* [The task] Below are the records. Gather each line that holds "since".

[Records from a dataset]

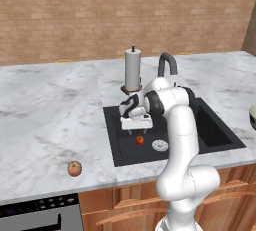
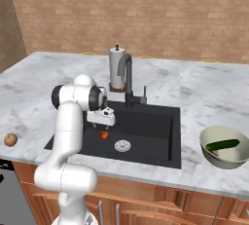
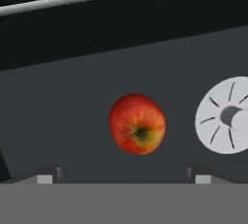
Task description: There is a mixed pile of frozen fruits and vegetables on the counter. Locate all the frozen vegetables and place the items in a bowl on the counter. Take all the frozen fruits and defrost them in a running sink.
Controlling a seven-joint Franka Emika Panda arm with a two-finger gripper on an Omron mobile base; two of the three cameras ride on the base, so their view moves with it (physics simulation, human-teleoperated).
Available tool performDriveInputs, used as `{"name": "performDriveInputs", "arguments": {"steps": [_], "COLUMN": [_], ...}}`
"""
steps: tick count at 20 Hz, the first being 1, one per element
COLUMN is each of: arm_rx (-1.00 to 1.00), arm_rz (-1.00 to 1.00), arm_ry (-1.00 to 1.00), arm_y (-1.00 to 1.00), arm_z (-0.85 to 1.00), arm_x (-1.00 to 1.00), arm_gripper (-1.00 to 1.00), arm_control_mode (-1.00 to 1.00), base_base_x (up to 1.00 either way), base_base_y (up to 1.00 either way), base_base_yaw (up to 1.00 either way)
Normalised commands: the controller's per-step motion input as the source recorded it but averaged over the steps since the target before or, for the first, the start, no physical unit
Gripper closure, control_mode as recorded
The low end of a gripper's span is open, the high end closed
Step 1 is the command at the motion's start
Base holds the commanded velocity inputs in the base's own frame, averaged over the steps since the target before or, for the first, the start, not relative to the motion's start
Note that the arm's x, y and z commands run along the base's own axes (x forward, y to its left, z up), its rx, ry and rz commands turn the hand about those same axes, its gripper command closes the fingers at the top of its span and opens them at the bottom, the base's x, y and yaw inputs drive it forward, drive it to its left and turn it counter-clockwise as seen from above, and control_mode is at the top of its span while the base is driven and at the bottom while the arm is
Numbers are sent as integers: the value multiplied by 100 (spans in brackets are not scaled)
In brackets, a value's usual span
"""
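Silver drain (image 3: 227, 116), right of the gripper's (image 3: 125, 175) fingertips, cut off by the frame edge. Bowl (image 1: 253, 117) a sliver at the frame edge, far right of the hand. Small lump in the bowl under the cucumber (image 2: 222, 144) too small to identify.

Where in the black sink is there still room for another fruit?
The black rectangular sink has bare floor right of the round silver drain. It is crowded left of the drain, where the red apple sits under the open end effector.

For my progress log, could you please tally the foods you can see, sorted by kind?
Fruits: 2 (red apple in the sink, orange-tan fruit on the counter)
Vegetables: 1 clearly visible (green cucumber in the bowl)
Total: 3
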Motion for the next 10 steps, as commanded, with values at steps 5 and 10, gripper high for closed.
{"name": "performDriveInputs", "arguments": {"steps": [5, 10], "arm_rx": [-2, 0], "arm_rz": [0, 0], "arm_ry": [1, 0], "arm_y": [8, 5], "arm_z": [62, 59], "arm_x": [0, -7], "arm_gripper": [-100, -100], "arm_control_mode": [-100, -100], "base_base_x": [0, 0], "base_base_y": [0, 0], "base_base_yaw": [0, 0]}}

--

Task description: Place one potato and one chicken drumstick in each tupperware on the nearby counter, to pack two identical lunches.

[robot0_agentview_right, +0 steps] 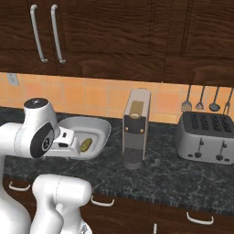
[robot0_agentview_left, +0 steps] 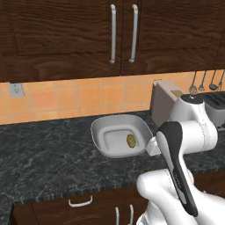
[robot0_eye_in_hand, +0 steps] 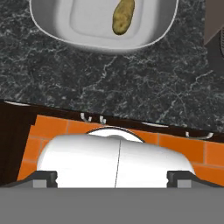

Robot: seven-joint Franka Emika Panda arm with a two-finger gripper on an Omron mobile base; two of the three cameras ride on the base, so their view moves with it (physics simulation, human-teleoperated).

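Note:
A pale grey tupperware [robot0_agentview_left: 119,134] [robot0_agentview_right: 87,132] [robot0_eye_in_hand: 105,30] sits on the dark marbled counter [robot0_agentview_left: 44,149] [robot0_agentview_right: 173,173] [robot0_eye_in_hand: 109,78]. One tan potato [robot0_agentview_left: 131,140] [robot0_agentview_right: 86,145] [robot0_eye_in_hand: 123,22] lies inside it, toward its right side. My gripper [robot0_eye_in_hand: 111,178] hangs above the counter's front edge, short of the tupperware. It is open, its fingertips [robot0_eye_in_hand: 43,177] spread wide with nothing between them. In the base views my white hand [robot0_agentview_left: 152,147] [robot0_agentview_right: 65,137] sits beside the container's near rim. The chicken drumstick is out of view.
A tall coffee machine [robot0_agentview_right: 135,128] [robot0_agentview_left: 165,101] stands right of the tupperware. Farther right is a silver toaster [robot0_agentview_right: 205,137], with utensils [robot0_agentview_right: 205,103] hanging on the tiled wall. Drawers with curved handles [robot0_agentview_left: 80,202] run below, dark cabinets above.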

* [Task response]
Normalised commands: the controller's per-step motion input as the source recorded it but averaged over the steps since the target before or, for the first, the start, no physical unit
Base holds the commanded velocity inputs in the base's own frame, averaged over the steps since the target before or, for the first, the start, not relative to the motion's start

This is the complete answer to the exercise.